Activity:
Copy the complete listing exactly as shown.

====== Data segment ======

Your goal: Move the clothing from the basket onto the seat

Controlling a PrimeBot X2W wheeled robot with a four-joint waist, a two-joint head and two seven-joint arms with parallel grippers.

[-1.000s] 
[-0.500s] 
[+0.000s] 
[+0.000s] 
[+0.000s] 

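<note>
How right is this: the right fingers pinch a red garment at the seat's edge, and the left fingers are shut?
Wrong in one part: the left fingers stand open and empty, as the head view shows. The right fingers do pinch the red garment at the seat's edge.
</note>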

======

Completed task:
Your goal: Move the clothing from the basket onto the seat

Controlling a PrimeBot X2W wheeled robot with a four-joint waist, a two-joint head and two seven-joint arms with parallel grippers.

[-1.000s] 
[-0.500s] 
[+0.000s] 
[+0.000s] 
[+0.000s] 

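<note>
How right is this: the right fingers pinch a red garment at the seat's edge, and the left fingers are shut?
Wrong in one part: the left fingers stand open and empty, as the head view shows. The right fingers do pinch the red garment at the seat's edge.
</note>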

That completes the response.